Matt Johnston entertained at the Medieval Fair as the court jester.
A maypole dance ended the Medieval Fair.
SCOTT CITY -- Several students have queued up behind Scott City School to have their fortunes told.
One girl at last has advanced to the front of the line on this exceedingly hot day. The fortune teller, Sorceress Ashley, looks into the girl's eyes and pauses, honing her clairvoyant energies.
"I see you will get very hot today," Sorceress Ashley prophesies.
How could Sorceress Ashley presage the girl's perspiration on this 95-degree day? From what unearthly entity do her prescient powers come?
After the students have left contemplating Sorceress Ashley's uncanny ability, a visitor asks her: How do you do it?
"I just make it all up," she reveals, shocking her questioner. Then she points to the bottom of the sign attached to the front of the table where she is seated.
"For entertainment only," reads the fine print.
Although Sarah Reinecke's summer enrichment class for 8th- and 9th-graders -- a new nongraded, voluntary, four-week program -- wasn't for entertainment only, it concluded Wednesday with a medieval fair that thoroughly charmed the other Scott City students, teachers and parents who attended.
In addition to 14-year-old Ashley Raines' fortune telling, other stations in the fair included a medieval clothing display, a puppet show, a court jester and acrobat, a bow-and-arrow presentation and a weapons and shields exhibit. Inside the school, students displayed castles, faux stained glass and other medieval fare.
Matt Johnston, 14, was the court jester. Wearing overalls and with his face painted red, Matt attracted the largest crowd.

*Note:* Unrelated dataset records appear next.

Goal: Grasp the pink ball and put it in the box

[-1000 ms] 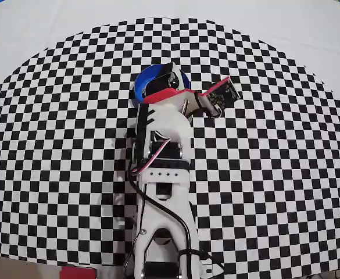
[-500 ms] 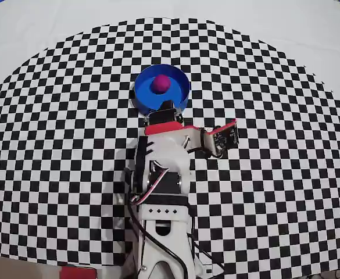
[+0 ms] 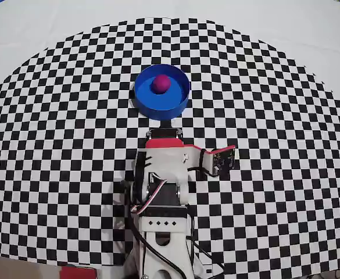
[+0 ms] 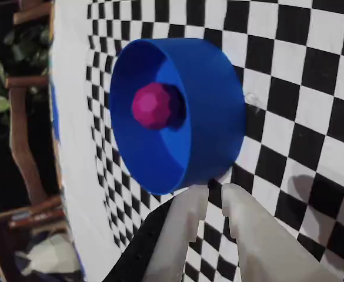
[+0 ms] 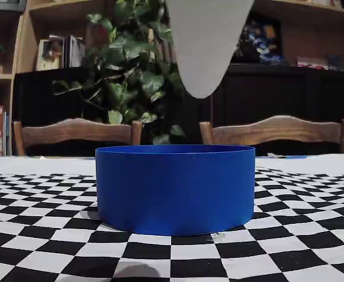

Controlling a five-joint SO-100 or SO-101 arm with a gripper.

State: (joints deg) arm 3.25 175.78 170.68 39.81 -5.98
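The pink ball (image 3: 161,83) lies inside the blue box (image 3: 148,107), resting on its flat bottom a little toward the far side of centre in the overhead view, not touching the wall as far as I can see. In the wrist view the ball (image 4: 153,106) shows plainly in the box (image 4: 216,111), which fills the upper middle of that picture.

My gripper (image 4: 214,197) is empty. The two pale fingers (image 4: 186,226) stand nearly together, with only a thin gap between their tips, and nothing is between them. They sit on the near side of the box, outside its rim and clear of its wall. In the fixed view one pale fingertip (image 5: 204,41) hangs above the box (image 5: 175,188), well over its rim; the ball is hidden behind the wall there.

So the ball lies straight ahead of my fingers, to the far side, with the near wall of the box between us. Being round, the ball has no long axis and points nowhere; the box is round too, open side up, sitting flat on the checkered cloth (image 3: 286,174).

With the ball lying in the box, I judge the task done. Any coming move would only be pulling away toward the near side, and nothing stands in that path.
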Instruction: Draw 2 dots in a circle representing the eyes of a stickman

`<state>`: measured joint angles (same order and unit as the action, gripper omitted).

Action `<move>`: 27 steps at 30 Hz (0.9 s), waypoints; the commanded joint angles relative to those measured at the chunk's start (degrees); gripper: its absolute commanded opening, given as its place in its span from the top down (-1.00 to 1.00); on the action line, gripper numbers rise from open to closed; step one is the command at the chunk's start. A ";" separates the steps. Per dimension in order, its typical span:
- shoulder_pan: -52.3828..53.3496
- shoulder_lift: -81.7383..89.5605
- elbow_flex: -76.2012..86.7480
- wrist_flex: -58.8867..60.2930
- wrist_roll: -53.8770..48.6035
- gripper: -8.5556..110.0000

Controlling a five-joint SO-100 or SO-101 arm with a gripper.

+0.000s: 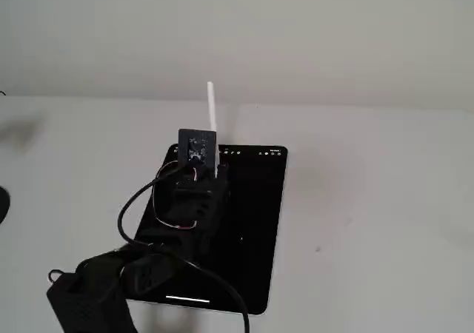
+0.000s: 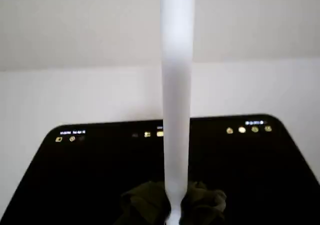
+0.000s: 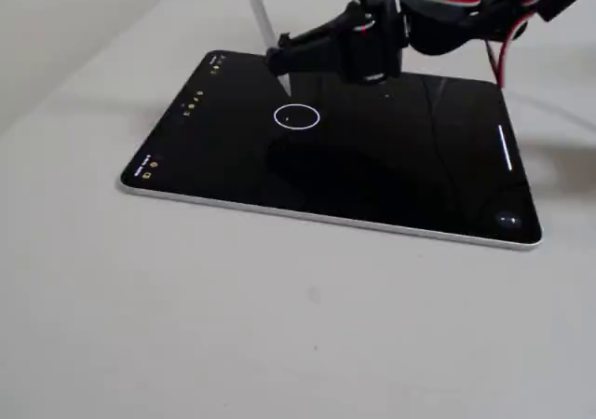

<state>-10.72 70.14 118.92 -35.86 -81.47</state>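
Observation:
A black tablet [image 3: 400,172] lies flat on the white table. The circle [image 3: 297,116], a thin white ring standing for the stickman's head, is drawn on its screen. One faint speck [image 3: 290,119] shows inside the ring, possibly one of the dots. My gripper [image 3: 296,54] is shut on a white stylus [image 3: 264,23], whose tip comes down just beyond the ring's far edge; I cannot tell whether it touches the glass. In the wrist view the stylus [image 2: 176,110] runs up the centre. In a fixed view the arm [image 1: 189,207] hides the circle, and the stylus [image 1: 212,115] sticks up above it.
Small toolbar icons [image 2: 248,129] line the tablet's top edge. Red and black cables [image 3: 503,28] trail from the arm over the tablet's far side. A pale wall [image 1: 237,29] stands behind the table. White tabletop [image 3: 233,326] surrounds the tablet.

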 commanded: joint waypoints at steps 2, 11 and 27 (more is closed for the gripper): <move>1.32 0.00 -3.16 0.09 -1.14 0.86; 1.23 -1.58 -3.60 -0.26 -2.20 0.86; 1.49 -3.52 -4.57 -1.76 -3.25 0.86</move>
<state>-10.72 66.18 118.21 -35.86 -83.94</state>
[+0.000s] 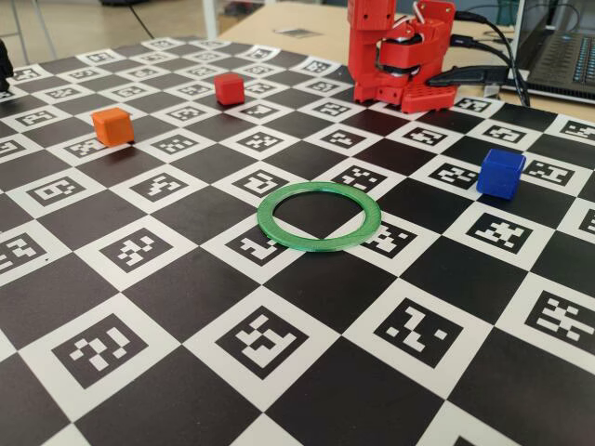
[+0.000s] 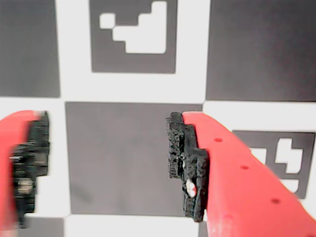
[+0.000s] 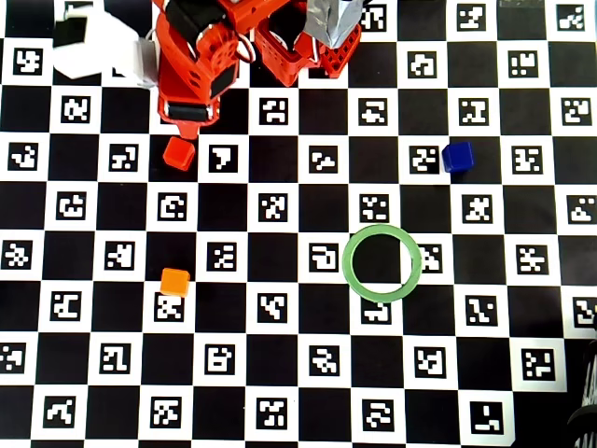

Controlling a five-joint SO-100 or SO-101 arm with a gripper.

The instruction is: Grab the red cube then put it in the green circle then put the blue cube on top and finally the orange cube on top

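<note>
Nothing of the stack had been built at this moment: the green circle (image 3: 381, 261) lay flat on the checkered mat (image 3: 298, 392) with its centre empty, and all 3 cubes sat apart from it.

In the overhead view, taking the green circle as the landmark, the red cube (image 3: 179, 153) was far to its upper left, just below the folded arm (image 3: 196, 65). The orange cube (image 3: 174, 281) was well off to its left and slightly lower. The blue cube (image 3: 457, 157) stood above it and a little to the right, the nearest of the 3 but still clearly apart.

The gripper (image 2: 106, 165) was parted fairly wide in the wrist view, with only bare mat between its black pads (image 2: 185, 163); it held nothing, and no cube showed there.

So, as a judgement, all 3 placements were left, starting with reaching the red cube close by the arm.
</note>
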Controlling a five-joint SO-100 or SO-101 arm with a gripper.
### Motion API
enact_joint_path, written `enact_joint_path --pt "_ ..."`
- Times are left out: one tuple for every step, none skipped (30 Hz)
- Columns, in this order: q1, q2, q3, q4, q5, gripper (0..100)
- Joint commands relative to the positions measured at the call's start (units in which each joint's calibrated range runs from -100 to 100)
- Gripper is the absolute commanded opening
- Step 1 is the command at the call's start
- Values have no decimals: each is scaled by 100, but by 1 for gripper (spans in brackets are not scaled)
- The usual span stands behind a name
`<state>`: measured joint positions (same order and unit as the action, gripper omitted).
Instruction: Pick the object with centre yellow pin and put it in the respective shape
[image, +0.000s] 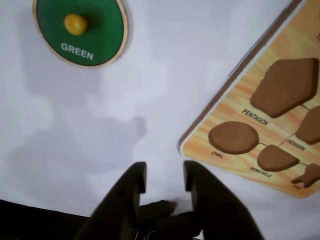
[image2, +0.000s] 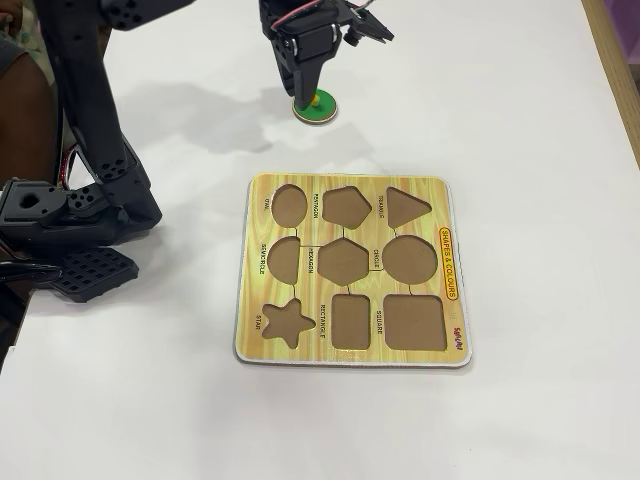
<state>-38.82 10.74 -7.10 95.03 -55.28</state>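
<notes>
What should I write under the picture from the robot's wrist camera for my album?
Open gripper hovers over the white table, between the green disc with its yellow knob and the shape puzzle board.

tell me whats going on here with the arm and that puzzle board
A single robot arm is reaching toward a green disc with a yellow knob that lies on the white table, beyond the yellow shape board. Its gripper is open and holds nothing; in the wrist view the disc sits well ahead of the fingers, untouched. All the board's cutouts are empty, including the circle cutout where the disc would go.
</notes>
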Motion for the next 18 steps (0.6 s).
enact_joint_path --pt "-34 73 -450 -22 -11 10" --pt "-24 123 -486 -22 0 10" --pt "-24 181 -522 -22 10 10" --pt "-24 240 -549 -22 15 10" --pt "-24 290 -594 -22 15 10" --pt "-24 340 -621 -22 15 10" --pt "-14 357 -638 -22 15 10" --pt "-14 382 -638 -22 15 10" --pt "-14 382 -638 -22 15 10" --pt "-14 382 -638 -22 15 10" --pt "-14 391 -638 -22 10 10" --pt "-14 391 -638 -22 10 10" --pt "-14 399 -629 -22 0 10" --pt "-14 407 -629 -22 -6 10" --pt "-14 432 -629 -22 -11 10" --pt "-14 491 -647 -22 -16 10" --pt "-24 566 -683 -30 -21 10" --pt "-24 650 -782 -30 -16 10"
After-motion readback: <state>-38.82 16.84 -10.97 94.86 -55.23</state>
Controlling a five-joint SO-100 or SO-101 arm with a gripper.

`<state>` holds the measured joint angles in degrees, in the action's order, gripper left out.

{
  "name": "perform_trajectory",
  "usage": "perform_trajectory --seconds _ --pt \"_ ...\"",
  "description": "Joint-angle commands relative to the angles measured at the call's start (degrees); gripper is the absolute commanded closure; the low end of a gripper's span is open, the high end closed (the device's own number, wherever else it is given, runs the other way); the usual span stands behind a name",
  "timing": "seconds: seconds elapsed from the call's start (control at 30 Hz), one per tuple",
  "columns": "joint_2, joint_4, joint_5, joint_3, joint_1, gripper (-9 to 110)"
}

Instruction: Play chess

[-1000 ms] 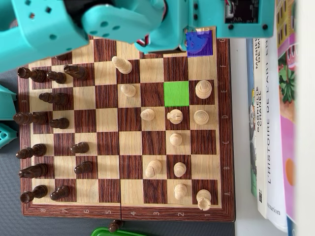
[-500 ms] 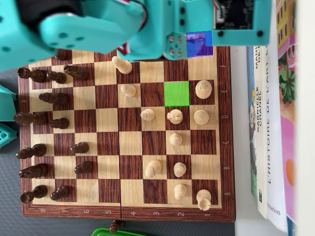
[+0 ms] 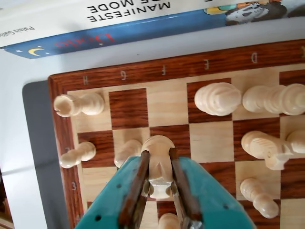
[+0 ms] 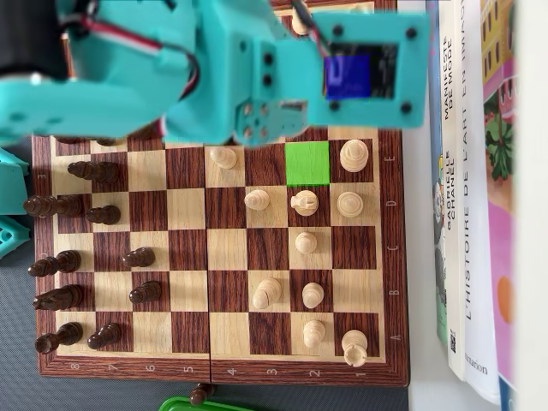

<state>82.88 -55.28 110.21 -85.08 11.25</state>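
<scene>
Chessboard (image 3: 143,71) carries light pieces; fingers (image 3: 143,176) pinch one pale piece (image 3: 159,164) (wrist view).

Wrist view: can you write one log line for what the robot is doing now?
gripper: shut on light chess piece | position: over chessboard, near files G–F | green-marked square: empty | books: beside board

My arm (image 4: 171,68) is teal printed plastic, dotted with screw holes, red and black wires near its left end. The gripper (image 3: 159,193) has teal jaws, lined brown, I think.
</scene>
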Motion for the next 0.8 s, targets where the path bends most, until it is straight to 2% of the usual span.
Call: perform_trajectory --seconds 0.0,0.3,0.77 --pt "4.4 1.1 -0.4 -2.1 -1.4 96" --pt "6.9 8.8 -2.9 -12.0 -4.1 96" --pt "6.2 9.1 -7.9 -12.3 -6.2 96"
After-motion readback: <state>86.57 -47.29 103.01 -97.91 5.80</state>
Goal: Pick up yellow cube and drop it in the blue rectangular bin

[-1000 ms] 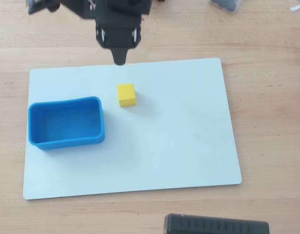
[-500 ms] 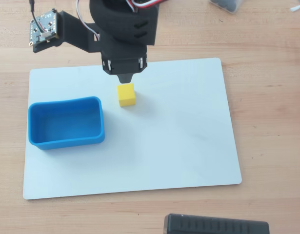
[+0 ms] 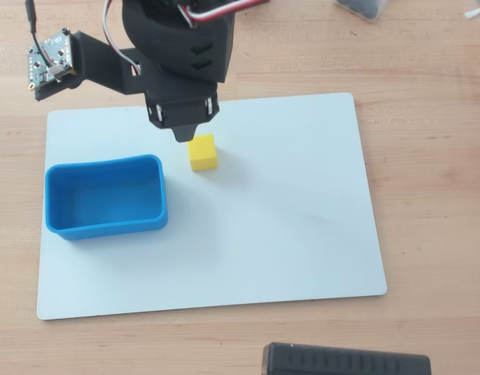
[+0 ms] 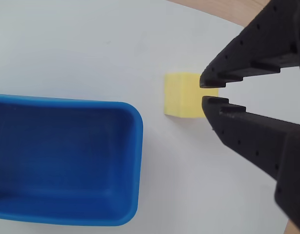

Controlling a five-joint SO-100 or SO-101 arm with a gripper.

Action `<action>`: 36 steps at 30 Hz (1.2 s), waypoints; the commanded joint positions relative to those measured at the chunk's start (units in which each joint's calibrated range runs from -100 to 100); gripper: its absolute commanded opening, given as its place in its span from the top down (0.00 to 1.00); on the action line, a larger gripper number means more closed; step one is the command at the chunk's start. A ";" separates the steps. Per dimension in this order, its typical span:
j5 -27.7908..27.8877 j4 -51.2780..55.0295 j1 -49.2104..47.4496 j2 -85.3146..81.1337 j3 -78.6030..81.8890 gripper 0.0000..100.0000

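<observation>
The yellow cube (image 3: 202, 152) sits on the white board, just right of the blue rectangular bin (image 3: 105, 197). The bin is empty. My black gripper (image 3: 185, 136) hangs just behind the cube's back left corner in the overhead view. In the wrist view the gripper (image 4: 206, 93) comes in from the right, its tips overlapping the right side of the cube (image 4: 181, 95). The jaws are nearly together with only a thin gap at the tips and hold nothing. The bin (image 4: 62, 165) fills the lower left of the wrist view.
The white board (image 3: 286, 226) lies on a wooden table. A black object (image 3: 345, 361) sits at the table's front edge, and a dark item (image 3: 364, 8) at the back right. The wrist camera module (image 3: 51, 62) juts out to the left of the arm.
</observation>
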 commanded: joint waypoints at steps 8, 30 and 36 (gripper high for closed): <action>-2.00 -2.39 -2.64 0.15 3.21 1.00; -4.84 -3.22 -2.98 -0.13 8.85 0.75; -4.84 -5.28 -2.81 0.33 11.85 0.75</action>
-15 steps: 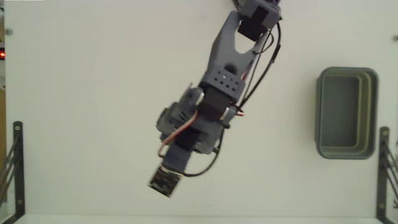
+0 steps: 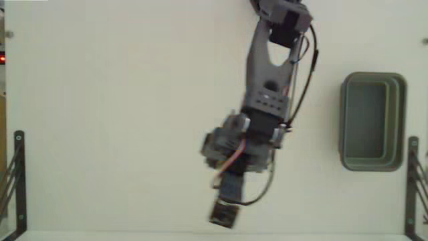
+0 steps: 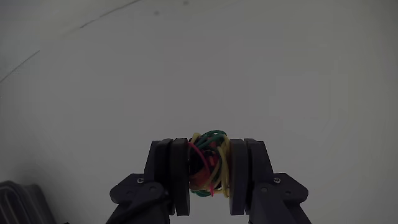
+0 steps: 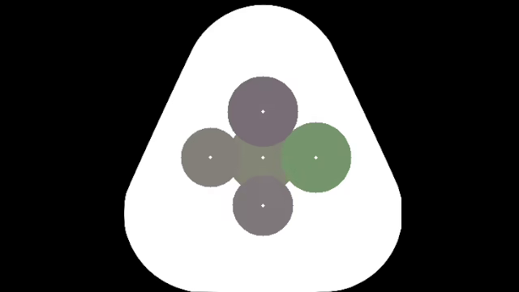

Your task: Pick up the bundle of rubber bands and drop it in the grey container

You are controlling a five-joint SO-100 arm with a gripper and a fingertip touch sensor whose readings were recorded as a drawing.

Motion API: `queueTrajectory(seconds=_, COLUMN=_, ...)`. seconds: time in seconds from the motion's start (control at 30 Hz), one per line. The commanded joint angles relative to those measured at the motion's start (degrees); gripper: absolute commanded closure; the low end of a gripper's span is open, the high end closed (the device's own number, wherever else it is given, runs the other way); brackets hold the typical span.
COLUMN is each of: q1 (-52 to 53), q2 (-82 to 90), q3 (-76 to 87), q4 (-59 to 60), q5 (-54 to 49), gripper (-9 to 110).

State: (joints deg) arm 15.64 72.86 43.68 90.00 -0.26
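In the wrist view the jaws of the gripper (image 3: 209,171) pinch the bundle of rubber bands (image 3: 208,163), a yellow, green and red clump lifted above the pale worktop (image 3: 186,74). The grey container (image 2: 372,121) sits well apart at the right of the fixed view. No writing is readable.

In the fixed view, the arm (image 2: 267,87) is reaching from the table's (image 2: 100,120) top edge toward its bottom edge. Between it and the grey container (image 2: 372,122) by the right edge, bare tabletop is lying open. Black brackets (image 2: 414,184) are standing at both bottom corners, one just below the container.
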Motion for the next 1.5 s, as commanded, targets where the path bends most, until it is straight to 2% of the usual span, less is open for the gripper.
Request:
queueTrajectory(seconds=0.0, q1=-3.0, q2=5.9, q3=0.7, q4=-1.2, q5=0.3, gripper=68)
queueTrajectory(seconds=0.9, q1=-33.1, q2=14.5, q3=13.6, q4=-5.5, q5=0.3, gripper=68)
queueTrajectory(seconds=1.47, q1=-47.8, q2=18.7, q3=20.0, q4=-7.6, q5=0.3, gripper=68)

He was skillful with a whoopee cushion (the younger students observing the station wouldn't realize the cushions didn't exist in the 15th century), and his attempts at cartwheels in imitation of the acrobat were less than graceful.
"Act stupid -- that's what I do," Matt declared. "You just walk around and make people laugh. Do magic tricks and stuff like that. You get a little wet and a little dirty."
Christopher Bradshaw, 13, manned the weapons and shields station.
"All of these are made from cardboard, and we spray painted them," he said. One shield's coat-of-arms declared, "Go Rams!"
Chris noted the preponderance of red on the swords, scimitars, axes, daggers and mace. "Some of them got a little infatuated with blood," he observed.
At the clothing station, Kristin Schaefer, 13, outfitted in a period dress, described how in the Middle Ages people's sartorial leanings corresponded with their social class. And she liked the handkerchiefs.
"You think it would be boring if you just hear about the Middle Ages," she said. "But actually it was pretty neat how the queens would have their special knights that they would give handkerchiefs to. And they would tie it around their arms to show that they were fighting for the queen."
After all had viewed the displays, the exhibits were cleared away for the performance of a medieval play the class' 19 students wrote. It featured an all-star cast including "Queen Guinevere of Scott City," Sir Lancelot, Sir Darquine, Princess Leigha and First Knight.
After the black knight rescued the evil sorceress from the executioner's blade the instant he lifted it above the chopping block and the play ended, the fair concluded with the braiding of pink, green, red and turquoise ribbons in a maypole dance.
The students covered the period from about 476 A.D. to 1450 -- the decline and fall of the Roman Empire, the invasions of the barbarians, Charlemagne, the triumph of Christianity, feudalism, the Crusades, imperialism, Gothic art, scholasticism, the famines, the Black Death and the Hundred Years' War -- in preparation for the fair, Reinecke said. She taught the class.
"Every thing you can think of, I think we covered it," she said.
The first-year teacher said she got the idea for the fair from her student teaching in Oran. From that experience she culled the best teaching techniques, she said.
"I wanted them to see that school can be fun," she said. "If it's not hands-on, who cares. And I'm glad that they had a chance to show off today. I think every student needs to show off what they can do."